To quote the episode:-

Wolf in the Fold said:
COMPUTER: Redjac. Source Earth, nineteenth century. Language, English. Nickname for mass murderer of women. Other Earth synonym, Jack the Ripper.

I'm guessing it was cooked up to facilitate a suitably dramatic reveal, but I don't know for sure.
 
Oh! In all the times I've watched that episode I've never picked up that it was /our/ JtR with that name!

We'd have to search on all spellings...
 
... One curiosity. It gives old JR the alternate moniker of Redjac. Any precedence for that, or was it made up entirely for the episode, I wonder?

"Redjac" is the (phonetically interpreted) name uttered by the Argelian woman Sybo, who used an "empathic contact" to read Scotty's mind (or emotions, or whatever ... ). "Red Jack" is mentioned later as a clue derived from this odd "Redjac" label that the ephemeral entity was the same one known on earth as "Jack the Ripper."

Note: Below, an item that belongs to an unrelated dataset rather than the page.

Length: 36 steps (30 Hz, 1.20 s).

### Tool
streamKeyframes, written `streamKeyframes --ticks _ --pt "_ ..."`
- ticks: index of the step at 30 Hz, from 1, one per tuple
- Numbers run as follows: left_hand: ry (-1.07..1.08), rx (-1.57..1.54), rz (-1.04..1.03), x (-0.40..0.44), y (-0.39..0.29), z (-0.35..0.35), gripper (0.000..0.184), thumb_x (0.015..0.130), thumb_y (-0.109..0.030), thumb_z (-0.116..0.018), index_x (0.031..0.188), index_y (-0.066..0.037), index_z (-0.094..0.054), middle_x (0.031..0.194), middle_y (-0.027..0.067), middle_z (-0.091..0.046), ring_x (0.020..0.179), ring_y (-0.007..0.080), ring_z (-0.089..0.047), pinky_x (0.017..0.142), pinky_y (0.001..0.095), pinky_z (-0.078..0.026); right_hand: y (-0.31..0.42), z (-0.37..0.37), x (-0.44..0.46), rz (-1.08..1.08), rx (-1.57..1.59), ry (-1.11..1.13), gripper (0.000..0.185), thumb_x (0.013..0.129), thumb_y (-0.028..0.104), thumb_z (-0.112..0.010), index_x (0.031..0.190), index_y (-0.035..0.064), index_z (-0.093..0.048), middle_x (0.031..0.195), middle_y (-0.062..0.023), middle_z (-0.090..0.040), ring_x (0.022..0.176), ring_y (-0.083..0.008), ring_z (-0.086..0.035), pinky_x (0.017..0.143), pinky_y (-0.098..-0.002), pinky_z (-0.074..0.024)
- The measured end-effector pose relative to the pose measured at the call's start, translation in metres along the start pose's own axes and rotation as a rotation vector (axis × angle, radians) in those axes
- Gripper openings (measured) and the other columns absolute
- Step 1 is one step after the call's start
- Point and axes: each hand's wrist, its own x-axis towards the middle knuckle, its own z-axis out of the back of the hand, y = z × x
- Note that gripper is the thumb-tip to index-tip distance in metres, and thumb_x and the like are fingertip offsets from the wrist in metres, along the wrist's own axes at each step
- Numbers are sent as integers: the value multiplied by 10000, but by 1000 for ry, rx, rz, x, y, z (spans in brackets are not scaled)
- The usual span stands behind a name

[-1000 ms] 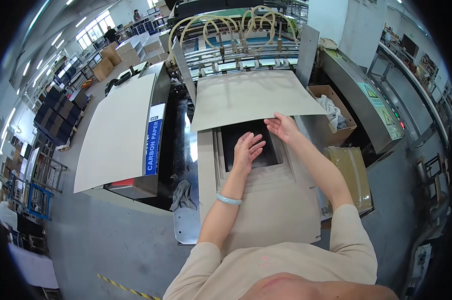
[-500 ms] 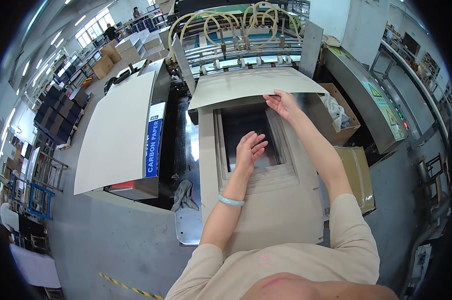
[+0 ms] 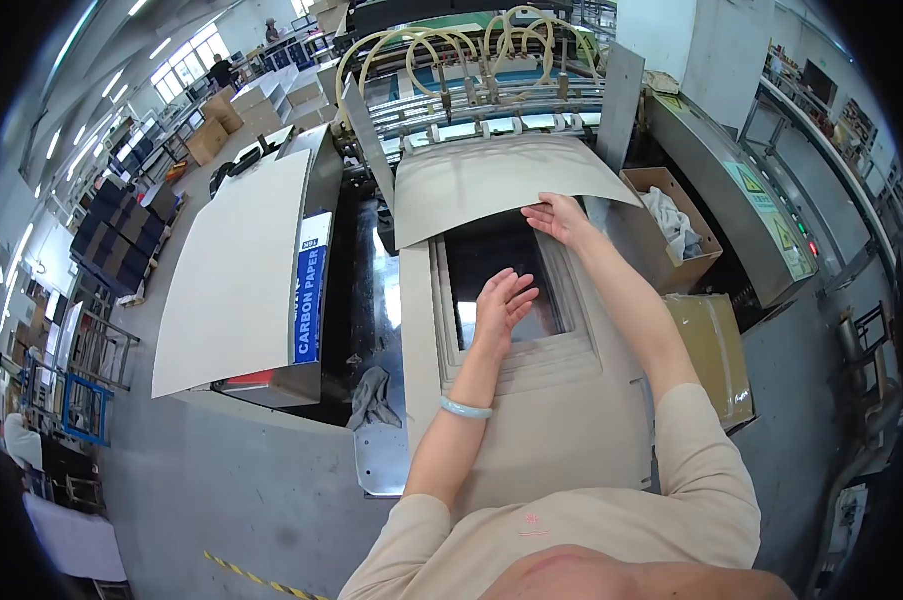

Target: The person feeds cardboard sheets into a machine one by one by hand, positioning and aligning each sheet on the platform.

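A grey-beige cardboard sheet point(image 3: 506, 180) lies bowed across the feed end of the machine, its near edge raised. At that edge, my right hand point(image 3: 556, 219) pinches the sheet between thumb and fingers. My left hand point(image 3: 504, 305) hovers palm inward over the dark rectangular opening point(image 3: 491, 255), fingers loosely apart and holding nothing. Around the opening lie stacked cardboard sheets point(image 3: 556, 430), their cut edges stepped like frames. A pale bangle circles my left wrist.
Rollers and looped hoses of the machine point(image 3: 491, 95) stand ahead. At left, another large sheet point(image 3: 236, 270) rests over a blue carbon paper box point(image 3: 309, 300). A grey rag point(image 3: 373, 398) lies near the metal edge. On the right are an open carton with cloth point(image 3: 671, 225) and a taped carton point(image 3: 713, 355).
The held sheet has shifted: its left corner came nearer and its right corner moved slightly inward, with the sheet bowing more. My right hand came slightly closer; my left hand barely moved.
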Motion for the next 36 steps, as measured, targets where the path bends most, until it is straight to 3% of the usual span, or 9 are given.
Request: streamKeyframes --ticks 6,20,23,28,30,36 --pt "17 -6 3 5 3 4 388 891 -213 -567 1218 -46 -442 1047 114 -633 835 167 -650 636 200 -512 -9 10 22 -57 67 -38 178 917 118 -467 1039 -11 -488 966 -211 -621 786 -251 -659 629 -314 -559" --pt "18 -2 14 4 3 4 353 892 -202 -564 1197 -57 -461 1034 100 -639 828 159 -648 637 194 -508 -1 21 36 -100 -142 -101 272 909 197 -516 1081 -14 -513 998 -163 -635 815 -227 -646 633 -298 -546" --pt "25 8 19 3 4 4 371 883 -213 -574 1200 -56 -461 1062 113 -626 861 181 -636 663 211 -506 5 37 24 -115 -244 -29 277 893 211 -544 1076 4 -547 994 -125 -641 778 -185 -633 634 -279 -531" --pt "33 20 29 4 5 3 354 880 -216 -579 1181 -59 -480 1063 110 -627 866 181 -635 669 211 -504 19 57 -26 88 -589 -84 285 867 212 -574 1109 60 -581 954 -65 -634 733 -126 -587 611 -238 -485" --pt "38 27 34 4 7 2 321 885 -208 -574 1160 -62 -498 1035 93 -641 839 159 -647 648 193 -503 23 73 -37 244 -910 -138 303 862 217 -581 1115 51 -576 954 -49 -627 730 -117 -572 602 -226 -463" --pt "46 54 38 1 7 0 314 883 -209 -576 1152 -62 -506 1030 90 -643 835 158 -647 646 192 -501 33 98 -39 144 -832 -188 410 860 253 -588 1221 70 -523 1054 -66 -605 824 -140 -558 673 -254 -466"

Renowned horror author Robert Bloch wrote this episode, which was adapted (not for the first time) from his 1940's short story "Yours Truly, Jack the Ripper." This short story has been anthologized many times over the subsequent decades.

This transcript of the short story:

https://talesofmytery.blogspot.com/2013/02/robert-bloch-yours-truly-jack-ripper.html

... includes the following dialogue ...

"Mr. Carmody," he said, "have you ever heard of — Jack the Ripper?"

"The murderer?" I asked.

"Exactly. The greatest monster of them all. Worse than Springheel Jack or Crippen. Jack the Ripper. Red Jack."

"Redjac" comes from "Red Jack", "Red Jack" came into the screenplay by way of Bloch, and Bloch alluded to JTR as "Red Jack" in his earlier short story.

Having said that ... I'm unable to determine whether the label "Red Jack" (for JTR) originated with the 1940's-era Bloch short story or with some other earlier source.

The addition of "Red" was a relatively common way of glossing a criminal's or outlaw's name to indicate notable bloodthirstiness back in the 19th century, so there's a chance JTR was cited as "Red Jack" back then. I just can't find anything to support that possibility.